In obesity, the metabolic clearance rate of cortisol is increased in the liver (3), secondary to enhanced inactivation by 5- and 5ß-reductases (4) and impaired regeneration of cortisol from cortisone by 11ß-hydroxysteroid dehydrogenase type 1 (11ß-HSD1) (5, 6). Enhanced cortisol clearance putatively leads to compensatory activation of the hypothalamic-pituitary-adrenal axis (7) to maintain normal plasma cortisol concentrations. In addition, intra-adipose cortisol generation by 11ß-HSD1 is increased in obesity (6, 8, 9). However, the basis for dysregulation of cortisol metabolism in obesity is unknown.
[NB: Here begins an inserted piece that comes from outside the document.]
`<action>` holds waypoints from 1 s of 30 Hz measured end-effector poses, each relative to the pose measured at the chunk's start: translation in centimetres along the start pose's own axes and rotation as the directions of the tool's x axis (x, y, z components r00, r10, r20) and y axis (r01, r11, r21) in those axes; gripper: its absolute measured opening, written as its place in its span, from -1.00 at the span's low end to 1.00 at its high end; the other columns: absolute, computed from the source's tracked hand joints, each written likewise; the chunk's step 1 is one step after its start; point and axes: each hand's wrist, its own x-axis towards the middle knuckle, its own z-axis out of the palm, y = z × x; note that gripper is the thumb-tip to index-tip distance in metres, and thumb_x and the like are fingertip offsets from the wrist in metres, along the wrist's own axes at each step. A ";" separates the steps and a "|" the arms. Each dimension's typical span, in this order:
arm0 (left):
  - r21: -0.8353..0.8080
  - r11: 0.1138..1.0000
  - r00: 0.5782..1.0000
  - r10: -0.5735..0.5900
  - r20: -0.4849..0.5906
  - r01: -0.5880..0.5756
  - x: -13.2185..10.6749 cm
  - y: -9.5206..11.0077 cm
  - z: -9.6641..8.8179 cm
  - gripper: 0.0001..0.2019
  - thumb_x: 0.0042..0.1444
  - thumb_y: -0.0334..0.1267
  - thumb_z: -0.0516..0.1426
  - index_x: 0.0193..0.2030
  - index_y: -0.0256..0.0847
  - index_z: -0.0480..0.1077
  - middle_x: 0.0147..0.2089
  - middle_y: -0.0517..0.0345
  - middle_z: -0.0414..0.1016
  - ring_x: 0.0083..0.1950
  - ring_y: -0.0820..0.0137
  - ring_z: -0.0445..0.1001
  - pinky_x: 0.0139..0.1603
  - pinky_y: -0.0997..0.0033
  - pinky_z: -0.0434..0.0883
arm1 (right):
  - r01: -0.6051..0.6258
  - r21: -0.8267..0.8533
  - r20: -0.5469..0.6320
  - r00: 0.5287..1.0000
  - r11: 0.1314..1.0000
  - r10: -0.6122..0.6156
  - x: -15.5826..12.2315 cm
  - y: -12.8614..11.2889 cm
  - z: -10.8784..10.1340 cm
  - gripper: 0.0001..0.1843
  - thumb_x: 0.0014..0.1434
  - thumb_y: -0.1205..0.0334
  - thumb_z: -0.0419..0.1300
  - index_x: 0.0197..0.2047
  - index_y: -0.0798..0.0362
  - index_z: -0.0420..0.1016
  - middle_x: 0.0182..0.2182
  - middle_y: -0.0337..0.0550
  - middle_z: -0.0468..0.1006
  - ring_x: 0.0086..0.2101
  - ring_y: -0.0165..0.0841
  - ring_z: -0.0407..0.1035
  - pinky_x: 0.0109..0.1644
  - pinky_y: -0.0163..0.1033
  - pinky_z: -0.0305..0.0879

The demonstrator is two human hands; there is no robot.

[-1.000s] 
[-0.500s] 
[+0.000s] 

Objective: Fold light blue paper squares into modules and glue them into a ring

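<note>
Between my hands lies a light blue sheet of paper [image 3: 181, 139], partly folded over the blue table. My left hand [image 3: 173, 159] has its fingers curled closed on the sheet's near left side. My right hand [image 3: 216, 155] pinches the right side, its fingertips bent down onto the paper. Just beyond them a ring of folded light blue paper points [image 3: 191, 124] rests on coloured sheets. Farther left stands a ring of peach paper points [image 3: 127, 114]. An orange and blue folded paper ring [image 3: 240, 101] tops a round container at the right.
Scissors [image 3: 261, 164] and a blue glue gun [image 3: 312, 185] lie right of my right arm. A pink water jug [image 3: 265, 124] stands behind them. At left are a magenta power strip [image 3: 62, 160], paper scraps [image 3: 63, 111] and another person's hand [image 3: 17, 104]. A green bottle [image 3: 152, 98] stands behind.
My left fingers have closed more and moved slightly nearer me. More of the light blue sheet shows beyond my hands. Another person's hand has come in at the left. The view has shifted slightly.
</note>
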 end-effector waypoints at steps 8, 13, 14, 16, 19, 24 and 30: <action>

Both the hypothalamic-pituitary-adrenal axis (10) and metabolism of cortisol in extraadrenal tissues may be influenced by dietary macronutrients. In rats, high-fat overfeeding recapitulates the combination of decreased 11ß-HSD1 and increased 5ß-reductase in the liver observed in human obesity (11). High-fat overfeeding in mice (12) and rats (11) decreases 11ß-HSD1 mRNA and activity in adipose tissue. In humans, either a mixed meal (13) or infusions with insulin or lipid (14) increase 11ß-HSD1 activity acutely.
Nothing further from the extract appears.